I don't think I understand this bit sorry? You're using your own logic to split up the documents, right? If so, I'm not sure what the question is --- if your logic over-segments, then you should be able to fix that, right?

1 Like

Hi Matt,

thank you very much for your fast answer and I would kindly ask you to bear with me a last time (I hope).

ah ok, that makes sense. The ner.make-gold recipe looks promising as a building base to add the custom matcher. I will definetly try this!

In principal, yes. The problem is, that in my case, it is not trivial to perform this segmentation because of the variety of website designs. So, sometimes I have my ideal information block as one example segment, sometimes the crucial information will enter one by one in separate examples.

In short the question was more of a "Is it worth the time of improving the segmentation, or how much will the algorithm still benefit from (sometimes) the 1-2 word examples only consisting of a PLZ or cityname for example?"

I know, without surrounding structure my pattern-based augmentation will be limited for this cases...
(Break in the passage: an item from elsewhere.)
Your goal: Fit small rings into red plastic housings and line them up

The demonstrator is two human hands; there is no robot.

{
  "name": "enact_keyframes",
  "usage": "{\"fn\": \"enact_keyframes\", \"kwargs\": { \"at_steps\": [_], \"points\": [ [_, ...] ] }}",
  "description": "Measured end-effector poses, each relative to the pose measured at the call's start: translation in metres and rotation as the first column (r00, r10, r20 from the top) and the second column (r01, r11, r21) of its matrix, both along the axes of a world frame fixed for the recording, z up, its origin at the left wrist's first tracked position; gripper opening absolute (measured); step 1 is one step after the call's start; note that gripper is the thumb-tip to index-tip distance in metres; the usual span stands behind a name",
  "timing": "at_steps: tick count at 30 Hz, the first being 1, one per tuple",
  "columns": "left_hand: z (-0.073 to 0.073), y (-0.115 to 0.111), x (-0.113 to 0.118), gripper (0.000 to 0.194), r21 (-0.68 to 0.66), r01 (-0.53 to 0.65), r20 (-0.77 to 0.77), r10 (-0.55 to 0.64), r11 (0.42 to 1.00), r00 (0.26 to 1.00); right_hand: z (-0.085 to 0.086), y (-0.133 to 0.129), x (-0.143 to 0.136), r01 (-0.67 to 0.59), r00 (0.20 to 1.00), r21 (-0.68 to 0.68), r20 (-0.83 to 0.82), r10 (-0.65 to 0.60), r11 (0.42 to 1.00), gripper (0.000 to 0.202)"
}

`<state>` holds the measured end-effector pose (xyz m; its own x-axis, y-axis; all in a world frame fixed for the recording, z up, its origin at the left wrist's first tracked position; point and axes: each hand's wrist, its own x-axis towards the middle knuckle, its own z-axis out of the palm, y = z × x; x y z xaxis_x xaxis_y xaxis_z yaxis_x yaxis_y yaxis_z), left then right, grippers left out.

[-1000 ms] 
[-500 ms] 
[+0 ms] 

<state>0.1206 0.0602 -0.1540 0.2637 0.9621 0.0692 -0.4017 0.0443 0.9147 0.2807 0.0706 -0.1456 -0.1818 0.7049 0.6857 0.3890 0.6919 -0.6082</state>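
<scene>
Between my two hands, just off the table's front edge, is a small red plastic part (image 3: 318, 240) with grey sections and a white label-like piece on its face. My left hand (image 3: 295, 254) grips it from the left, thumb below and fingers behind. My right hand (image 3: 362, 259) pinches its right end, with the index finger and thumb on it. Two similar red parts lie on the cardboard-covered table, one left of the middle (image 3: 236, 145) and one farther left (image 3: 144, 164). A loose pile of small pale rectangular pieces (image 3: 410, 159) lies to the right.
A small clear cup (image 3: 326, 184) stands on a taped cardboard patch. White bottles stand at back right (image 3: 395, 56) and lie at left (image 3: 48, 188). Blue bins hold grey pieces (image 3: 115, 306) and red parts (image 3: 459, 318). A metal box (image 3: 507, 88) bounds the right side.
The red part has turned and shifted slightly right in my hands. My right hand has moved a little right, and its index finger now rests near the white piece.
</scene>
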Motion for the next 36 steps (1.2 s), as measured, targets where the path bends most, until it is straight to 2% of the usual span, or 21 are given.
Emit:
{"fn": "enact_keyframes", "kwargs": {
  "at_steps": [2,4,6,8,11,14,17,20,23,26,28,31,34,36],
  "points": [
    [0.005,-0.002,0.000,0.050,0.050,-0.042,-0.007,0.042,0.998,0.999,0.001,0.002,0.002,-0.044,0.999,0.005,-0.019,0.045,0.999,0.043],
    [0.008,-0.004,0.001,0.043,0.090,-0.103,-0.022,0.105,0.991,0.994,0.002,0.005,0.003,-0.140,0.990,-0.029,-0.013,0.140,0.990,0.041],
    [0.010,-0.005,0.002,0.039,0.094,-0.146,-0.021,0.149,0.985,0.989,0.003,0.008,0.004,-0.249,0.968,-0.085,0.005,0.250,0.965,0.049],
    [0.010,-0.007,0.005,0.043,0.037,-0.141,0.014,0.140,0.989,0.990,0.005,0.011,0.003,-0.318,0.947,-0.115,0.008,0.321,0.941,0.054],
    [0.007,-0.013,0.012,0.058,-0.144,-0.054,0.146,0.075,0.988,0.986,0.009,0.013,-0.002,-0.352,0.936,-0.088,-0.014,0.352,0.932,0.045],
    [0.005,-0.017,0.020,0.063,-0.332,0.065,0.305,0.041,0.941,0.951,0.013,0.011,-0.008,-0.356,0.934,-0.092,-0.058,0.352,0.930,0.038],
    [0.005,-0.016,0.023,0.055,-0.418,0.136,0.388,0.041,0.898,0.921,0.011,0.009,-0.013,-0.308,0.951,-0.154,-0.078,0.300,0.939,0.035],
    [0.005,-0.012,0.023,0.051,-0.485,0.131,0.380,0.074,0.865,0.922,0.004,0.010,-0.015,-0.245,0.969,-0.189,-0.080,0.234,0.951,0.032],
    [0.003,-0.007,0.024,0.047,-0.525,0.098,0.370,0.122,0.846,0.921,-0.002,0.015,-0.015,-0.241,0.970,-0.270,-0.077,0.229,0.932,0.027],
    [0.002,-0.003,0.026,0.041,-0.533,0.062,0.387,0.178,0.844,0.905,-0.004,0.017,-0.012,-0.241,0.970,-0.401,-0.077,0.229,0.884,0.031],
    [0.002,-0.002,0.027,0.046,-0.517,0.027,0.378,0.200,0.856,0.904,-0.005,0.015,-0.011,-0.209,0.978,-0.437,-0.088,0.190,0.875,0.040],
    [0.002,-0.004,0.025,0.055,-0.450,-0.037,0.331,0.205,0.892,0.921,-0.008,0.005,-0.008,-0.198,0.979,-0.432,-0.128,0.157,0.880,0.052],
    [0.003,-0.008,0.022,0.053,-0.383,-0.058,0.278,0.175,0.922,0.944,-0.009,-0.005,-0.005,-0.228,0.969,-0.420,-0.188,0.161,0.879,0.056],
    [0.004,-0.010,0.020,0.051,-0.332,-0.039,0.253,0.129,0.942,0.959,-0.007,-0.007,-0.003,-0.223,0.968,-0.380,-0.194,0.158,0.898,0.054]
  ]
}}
I don't want to stretch your patience with me but regarding this last aspect I will like to come back to the initial workflow question: I guess it would it be wiser to plug in my (roughly cleaned, stripped of scripts etc.) html documents AS A WHOLE into my jsonl training dataset "text"-entries and embed the segmentation in my model?
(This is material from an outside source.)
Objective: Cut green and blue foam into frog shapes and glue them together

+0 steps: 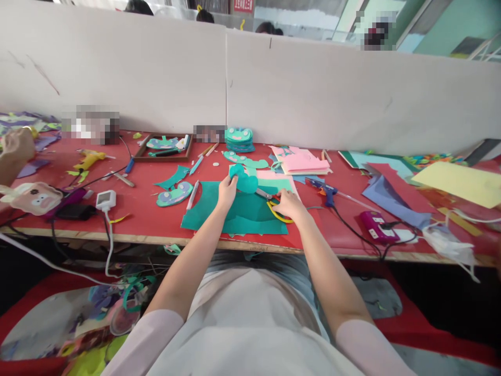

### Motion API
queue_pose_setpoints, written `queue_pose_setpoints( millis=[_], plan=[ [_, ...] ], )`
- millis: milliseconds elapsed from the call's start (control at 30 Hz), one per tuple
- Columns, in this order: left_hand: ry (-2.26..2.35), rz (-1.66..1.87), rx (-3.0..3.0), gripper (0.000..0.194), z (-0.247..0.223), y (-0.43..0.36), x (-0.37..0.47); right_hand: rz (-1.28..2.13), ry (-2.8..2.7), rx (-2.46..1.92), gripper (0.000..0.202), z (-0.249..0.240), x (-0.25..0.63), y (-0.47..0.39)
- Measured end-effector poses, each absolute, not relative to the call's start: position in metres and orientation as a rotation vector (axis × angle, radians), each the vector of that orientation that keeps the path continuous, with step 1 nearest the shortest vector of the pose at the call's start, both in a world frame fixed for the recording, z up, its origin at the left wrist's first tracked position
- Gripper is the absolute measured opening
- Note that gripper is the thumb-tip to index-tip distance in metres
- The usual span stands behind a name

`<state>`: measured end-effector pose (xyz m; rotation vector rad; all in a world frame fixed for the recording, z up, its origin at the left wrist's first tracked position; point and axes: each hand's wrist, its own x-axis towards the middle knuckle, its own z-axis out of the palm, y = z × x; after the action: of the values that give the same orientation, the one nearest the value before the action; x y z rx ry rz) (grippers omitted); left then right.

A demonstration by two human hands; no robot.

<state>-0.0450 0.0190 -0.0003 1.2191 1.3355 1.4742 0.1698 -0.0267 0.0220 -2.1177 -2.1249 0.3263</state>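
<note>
Pinched in my left hand [227, 192] is a teal felt piece [247, 183] with a rounded, lobed outline. My right hand [288, 203] grips yellow-handled scissors [270, 197], whose blades reach left to the edge of the felt piece. Both hands are above a large dark teal felt sheet [250, 211] lying at the table's front edge. Just left of the sheet are a white pen [193, 195] and a teal cut-out with purple patches [175, 194]. Behind my hands lies a long teal cut-out [246, 160]. How far the blades are apart is hard to see.
A stack of teal cut-outs [239, 140] stands against the white partition [156, 73]. On the right lie a blue glue gun [324, 190], pink felt [299, 161] and a purple power socket [378, 227]. A wooden tray [162, 146], yellow glue gun [90, 159] and another person's hand [18, 146] are leftward.
</note>
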Motion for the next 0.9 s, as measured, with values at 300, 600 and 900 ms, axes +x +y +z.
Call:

So far, I used a blank model, only with tokenization and the added NER. Please correct me if I'm wrong, but my possibilties here seem to be:

  • I could add a sentencizer or a custom component to split my html-doc into my information segments as sentences in a rule based fashion

  • I could add a parser to base the sentence/segment selection on. But then I still can't use one of your prebuilt models, because I don't have a "normal" syntactic structure in my documents and would have to manually train one... so I don't think this would be the way to go here...

One last question:
If my model would manage to split the docs in sentences, would prodigy display these for annotation tasks or still the whole doc? In the end, I want to have a model that I can give a whole document and get the NER, so I'm still confused which step to add to the model and which step to a custom recipe.

Cheers
Kevin

Ah, I think I understand better now.

Your training process will definitely suffer if you have a lot of segmentation errors in your data. My suggestion would be to find a very conservative segmentation policy that very rarely over-segments, so you can work on somewhat more convenient chunks, without introducing errors from relevant entities being split over documents. You can also try just not segmenting the texts. You’ll have to scroll a little bit, but it should still work.
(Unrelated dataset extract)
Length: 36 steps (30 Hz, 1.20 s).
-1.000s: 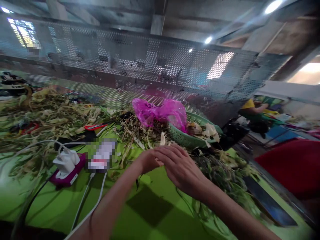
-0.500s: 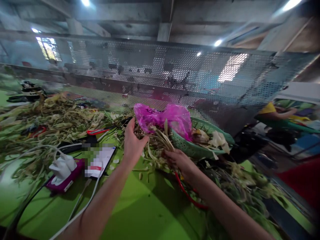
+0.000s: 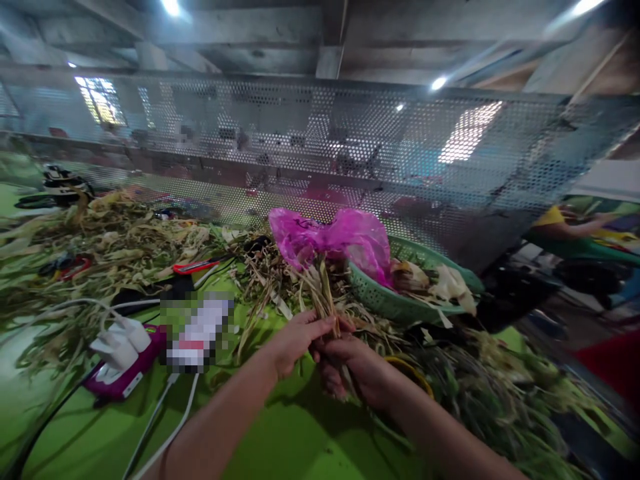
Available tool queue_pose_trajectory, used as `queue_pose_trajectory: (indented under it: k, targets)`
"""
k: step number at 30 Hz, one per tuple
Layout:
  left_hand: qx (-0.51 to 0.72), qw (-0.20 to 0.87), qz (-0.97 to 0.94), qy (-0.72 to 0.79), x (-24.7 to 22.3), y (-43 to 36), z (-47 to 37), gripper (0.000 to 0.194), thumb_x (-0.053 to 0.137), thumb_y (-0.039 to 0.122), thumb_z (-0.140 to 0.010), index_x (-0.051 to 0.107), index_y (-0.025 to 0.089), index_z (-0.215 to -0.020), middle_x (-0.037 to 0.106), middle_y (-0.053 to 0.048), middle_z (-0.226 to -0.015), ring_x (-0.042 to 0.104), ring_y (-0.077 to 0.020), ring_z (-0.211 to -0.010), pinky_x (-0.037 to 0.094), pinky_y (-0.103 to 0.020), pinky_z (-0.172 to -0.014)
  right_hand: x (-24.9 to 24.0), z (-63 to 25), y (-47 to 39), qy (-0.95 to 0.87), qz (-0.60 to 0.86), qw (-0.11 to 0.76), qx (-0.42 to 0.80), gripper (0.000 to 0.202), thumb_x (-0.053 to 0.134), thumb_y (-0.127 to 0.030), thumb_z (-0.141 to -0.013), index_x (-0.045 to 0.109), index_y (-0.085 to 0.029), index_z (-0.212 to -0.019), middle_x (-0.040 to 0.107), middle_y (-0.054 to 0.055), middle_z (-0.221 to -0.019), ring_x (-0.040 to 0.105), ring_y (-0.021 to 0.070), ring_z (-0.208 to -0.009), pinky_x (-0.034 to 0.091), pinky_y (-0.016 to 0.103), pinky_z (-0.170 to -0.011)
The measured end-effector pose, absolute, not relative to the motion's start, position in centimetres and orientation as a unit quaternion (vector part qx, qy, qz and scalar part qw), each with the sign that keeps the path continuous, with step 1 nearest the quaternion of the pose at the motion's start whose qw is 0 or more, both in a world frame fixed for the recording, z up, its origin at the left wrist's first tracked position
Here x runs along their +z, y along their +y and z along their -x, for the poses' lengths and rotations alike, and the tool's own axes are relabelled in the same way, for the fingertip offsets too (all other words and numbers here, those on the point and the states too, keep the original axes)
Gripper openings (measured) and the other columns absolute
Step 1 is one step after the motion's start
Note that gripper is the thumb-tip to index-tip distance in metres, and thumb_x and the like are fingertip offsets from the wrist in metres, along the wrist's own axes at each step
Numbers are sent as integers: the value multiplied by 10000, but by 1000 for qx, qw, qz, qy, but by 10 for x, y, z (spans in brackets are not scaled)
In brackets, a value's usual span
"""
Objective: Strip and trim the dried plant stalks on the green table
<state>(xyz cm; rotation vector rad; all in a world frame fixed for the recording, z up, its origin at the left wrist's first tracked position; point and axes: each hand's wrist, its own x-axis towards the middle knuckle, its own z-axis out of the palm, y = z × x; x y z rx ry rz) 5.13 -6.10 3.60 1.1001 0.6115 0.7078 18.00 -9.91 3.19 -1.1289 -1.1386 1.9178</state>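
My right hand (image 3: pixel 353 367) is closed around a bundle of long dry plant strands (image 3: pixel 323 290) that point up and away from me. Against the same bundle, just left of my right hand, my left hand (image 3: pixel 300 337) pinches the strands with thumb and fingers. Beyond the bundle's upper tips lies a crumpled pink plastic bag (image 3: pixel 333 237). It partly overlaps a green perforated basket (image 3: pixel 385 300) that holds pale dry husks (image 3: pixel 450 287).
Dry leaves (image 3: pixel 130 233) pile at the left, near a red-handled tool (image 3: pixel 197 265). A phone (image 3: pixel 203 330) and a purple power strip (image 3: pixel 125 367) with cables lie at the left. Greenish strands (image 3: pixel 465 380) spread at the right. Behind stands a perforated metal screen (image 3: pixel 300 147). A person's arm (image 3: pixel 580 230) shows at far right.
My left hand has come down and right from beside the pink bag and now pinches the bundle. My right hand, with the strands, has moved slightly down, and the bundle stands more upright.
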Motion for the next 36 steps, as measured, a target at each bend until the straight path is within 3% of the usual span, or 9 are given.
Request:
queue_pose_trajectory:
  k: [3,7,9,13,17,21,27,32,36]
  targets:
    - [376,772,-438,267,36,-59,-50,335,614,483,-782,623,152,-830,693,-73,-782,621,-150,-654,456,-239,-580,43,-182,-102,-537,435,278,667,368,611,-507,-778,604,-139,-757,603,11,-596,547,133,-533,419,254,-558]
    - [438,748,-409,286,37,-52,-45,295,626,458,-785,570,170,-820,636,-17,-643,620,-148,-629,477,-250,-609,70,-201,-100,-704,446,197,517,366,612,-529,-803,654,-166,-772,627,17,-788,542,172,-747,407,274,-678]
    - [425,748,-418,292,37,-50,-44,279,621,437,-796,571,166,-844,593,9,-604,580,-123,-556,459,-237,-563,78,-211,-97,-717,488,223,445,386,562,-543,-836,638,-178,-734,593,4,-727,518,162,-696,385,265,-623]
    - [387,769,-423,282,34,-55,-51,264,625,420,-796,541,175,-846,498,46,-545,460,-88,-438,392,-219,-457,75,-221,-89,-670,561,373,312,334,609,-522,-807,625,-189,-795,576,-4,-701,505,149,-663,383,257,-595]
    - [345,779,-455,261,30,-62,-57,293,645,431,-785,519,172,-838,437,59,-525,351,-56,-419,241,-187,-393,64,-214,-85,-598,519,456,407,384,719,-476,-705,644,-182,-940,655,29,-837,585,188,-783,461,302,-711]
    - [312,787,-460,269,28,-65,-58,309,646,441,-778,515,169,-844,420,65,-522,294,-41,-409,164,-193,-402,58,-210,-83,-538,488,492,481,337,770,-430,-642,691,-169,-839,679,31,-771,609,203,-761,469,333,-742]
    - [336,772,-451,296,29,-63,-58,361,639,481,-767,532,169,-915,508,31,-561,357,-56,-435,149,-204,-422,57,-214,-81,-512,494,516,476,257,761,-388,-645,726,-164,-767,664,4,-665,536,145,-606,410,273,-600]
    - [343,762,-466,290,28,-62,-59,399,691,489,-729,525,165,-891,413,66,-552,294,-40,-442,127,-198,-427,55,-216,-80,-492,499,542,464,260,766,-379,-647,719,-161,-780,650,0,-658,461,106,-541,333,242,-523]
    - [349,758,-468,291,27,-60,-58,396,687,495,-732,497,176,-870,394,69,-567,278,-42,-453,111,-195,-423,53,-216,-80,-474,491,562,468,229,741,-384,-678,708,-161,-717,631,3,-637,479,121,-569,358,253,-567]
One thing to keep in mind is that you’ll need some way to create entirely correct annotations, for evaluation. The evaluation set shouldn’t have errors in it from the segmentation — otherwise you’ll have no way of estimating how many errors the segmentation is actually introducing. You’ll also want a dataset that lets you evaluate future efforts to improve the segmentation.

If you can’t easily make rules that don’t over-segment, and it’s impractical to work on the unsegmented documents, one solution is to have a fix-up process that you do at the end, possibly just in a text editor. You could use the “reject” button to mark that there’s a segmentation error, and then have some sort of process to repair the problems when you’re done annotating. The repair process could be manual or a script, depending on the nature of the problem and how you’ve managed to mark it.

Thank you Matt, this cleared up my general workflow questions!